Haji team urged to delay BBI report

From left: Building Bridges Initiative secretary Martin Kimani, chairman Yusuf Haji and vice chairman Adams Oloo during a past event. FILE PHOTO | NATION MEDIA GROUP

What you need to know:

  • In the petition, the group cites the 2005 referendum that its outcome divided the country.

A section of Kenyans in the diaspora have petitioned the Building Bridges Initiative team BBI to delay  releasing it’s final report until all Kenyans agree to amend the 2010 constitution.

The Yusuf Haji-led commission is expected to hand over the report to President Uhuru Kenyatta and ODM leader Raila Odinga. 

According to Commonwealth Voter Privileges Right Association, a lobby of Kenyans living in diaspora, certain groups and certain elected leaders were denied a chance to participate in the process.

“It would be necessary to allow debate on all the issues that arose during the Building Bridges Initiative public meetings before coming up with conclusive report of what the public really want as the final outcome,” the group says in a petition to BBI team.

In the petition, the group cites the 2005 referendum that its outcome divided the country.

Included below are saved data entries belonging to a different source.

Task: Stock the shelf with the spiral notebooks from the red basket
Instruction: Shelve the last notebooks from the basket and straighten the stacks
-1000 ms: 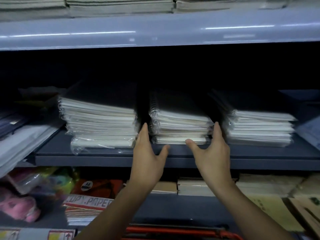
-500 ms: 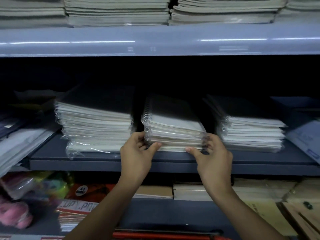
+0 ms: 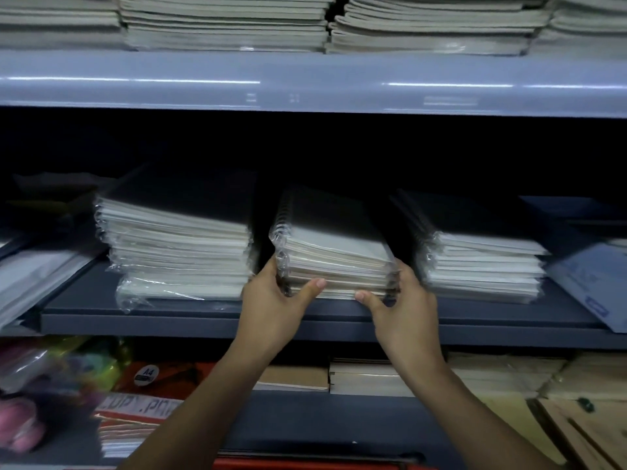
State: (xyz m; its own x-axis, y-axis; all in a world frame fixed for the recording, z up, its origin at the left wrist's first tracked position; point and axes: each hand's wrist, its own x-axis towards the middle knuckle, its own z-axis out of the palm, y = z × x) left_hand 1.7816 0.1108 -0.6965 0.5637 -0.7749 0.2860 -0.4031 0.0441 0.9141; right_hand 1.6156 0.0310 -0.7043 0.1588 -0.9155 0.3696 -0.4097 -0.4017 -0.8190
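Observation:
A middle stack of plastic-wrapped spiral notebooks (image 3: 334, 256) with dark covers sits on the grey shelf (image 3: 203, 313). My left hand (image 3: 274, 307) grips its left front corner, thumb across the front edge. My right hand (image 3: 403, 310) grips the right front corner, thumb under the front. The stack's front is turned a little to the left. Two more wrapped notebook stacks flank it: a taller left stack (image 3: 176, 252) and a right stack (image 3: 481, 262). A strip of the red basket's rim (image 3: 305, 464) shows at the bottom edge.
The shelf above (image 3: 305, 83) carries stacks of pale booklets. Blue folders (image 3: 590, 279) lean at the right, plastic sleeves (image 3: 37, 276) at the left. The lower shelf holds brown notebooks (image 3: 369, 374), envelopes (image 3: 576, 418), an A4 paper pack (image 3: 142, 405) and colourful items.
Both hands went from open beside the middle stack to gripping its front corners. The stack has shifted slightly and the camera has moved closer and tilted up.

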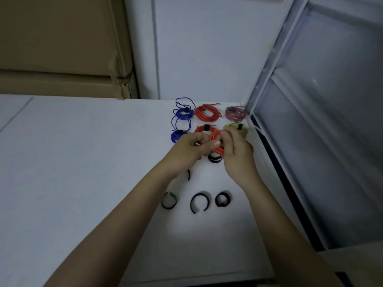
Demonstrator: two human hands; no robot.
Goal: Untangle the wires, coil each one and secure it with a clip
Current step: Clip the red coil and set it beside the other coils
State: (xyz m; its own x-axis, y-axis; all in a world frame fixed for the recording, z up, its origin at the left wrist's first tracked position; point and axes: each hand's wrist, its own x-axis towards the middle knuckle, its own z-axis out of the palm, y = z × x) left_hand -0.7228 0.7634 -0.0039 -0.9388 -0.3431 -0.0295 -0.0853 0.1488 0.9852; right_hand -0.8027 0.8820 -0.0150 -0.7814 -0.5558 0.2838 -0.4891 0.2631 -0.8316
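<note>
A white counter (83,162) fills the lower and left part of the frame, its surface smooth and matte, with a faint seam running diagonally near the left edge. Behind it in the upper left stand large brown cardboard boxes (62,42), their corner torn where they meet the counter. A pale wall panel (207,48) rises in the upper middle, and a metal-framed window (321,121) with a frosted grey pane slants down the right side.

At the centre of the frame both hands meet above the counter. The left hand (190,150) and the right hand (236,154) hold an orange wire coil (216,142) between them, the fingers of each curled round its loops.

Just beyond the hands, toward the upper middle, finished coils lie in rows: two blue coils (182,113), a red coil (207,113), a pinkish coil (235,112), another red coil (205,128) partly hidden by the hands, and a yellow-green coil (238,128), several with a black clip wrapped across them.

Below the hands, black clips (200,203) lie loose on the counter in a row of three curled strips, with another curled one (214,158) directly beneath the held coil and a small one (188,175) beside the left wrist.
</note>
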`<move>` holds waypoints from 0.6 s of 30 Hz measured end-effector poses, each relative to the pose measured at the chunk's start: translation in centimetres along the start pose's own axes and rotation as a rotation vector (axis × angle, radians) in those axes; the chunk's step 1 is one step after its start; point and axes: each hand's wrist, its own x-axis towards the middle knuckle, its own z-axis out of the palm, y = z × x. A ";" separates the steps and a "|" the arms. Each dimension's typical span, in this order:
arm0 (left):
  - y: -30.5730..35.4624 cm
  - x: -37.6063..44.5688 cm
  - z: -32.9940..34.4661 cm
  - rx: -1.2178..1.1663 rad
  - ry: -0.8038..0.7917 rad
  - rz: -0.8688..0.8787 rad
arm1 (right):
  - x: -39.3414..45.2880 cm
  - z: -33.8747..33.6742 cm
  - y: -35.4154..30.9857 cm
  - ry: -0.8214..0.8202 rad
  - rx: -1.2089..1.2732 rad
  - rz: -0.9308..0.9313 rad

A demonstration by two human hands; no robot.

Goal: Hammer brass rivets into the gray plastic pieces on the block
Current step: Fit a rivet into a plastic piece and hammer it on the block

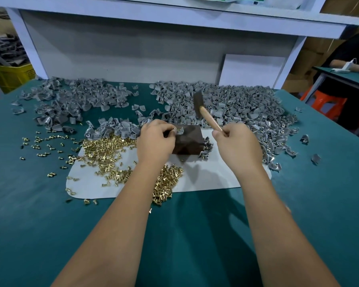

“We to bring to your attention of dispute that arose after the 2005 referendum. We do not want a process that would leave Kenyans more divided,” Mr David Kimengere Waititu, the association's Organising secretary told the Nation. According to him, certain groups and individuals were denied equal chance to contribute to the process. 

“At the end, this will result to a badly contested referendum and create a poisoned society ahead of the 2022 general elections,” he says. The group further cites the strained relations between the Executive and the Judiciary and the fall out in the ruling Jubilee party over the process as a matter of concern.

 “It is our view that no proposal has been handed over to your team in order to fix the simmering tensions between the two Arms of Government and between the two leaders of the Executive,” the petition states.

In the petition copied to speaker of the National Assembly and the Senate, the group warns that rushing the process further complicate the exercise and compound the issues that need to be resolved.

A bad ending, will not give Kenyans a solution to the historical differences that create skirmishes in every election cycle since the year 1992, the lobby warns in the petition.

“In this regard it is our view that the process be suspended and as a team the BBI should mid-wife a meeting between the proponents of the process and their opponents together with all stakeholders in a conference to iron out all contested issues,” Mr Kimengere said.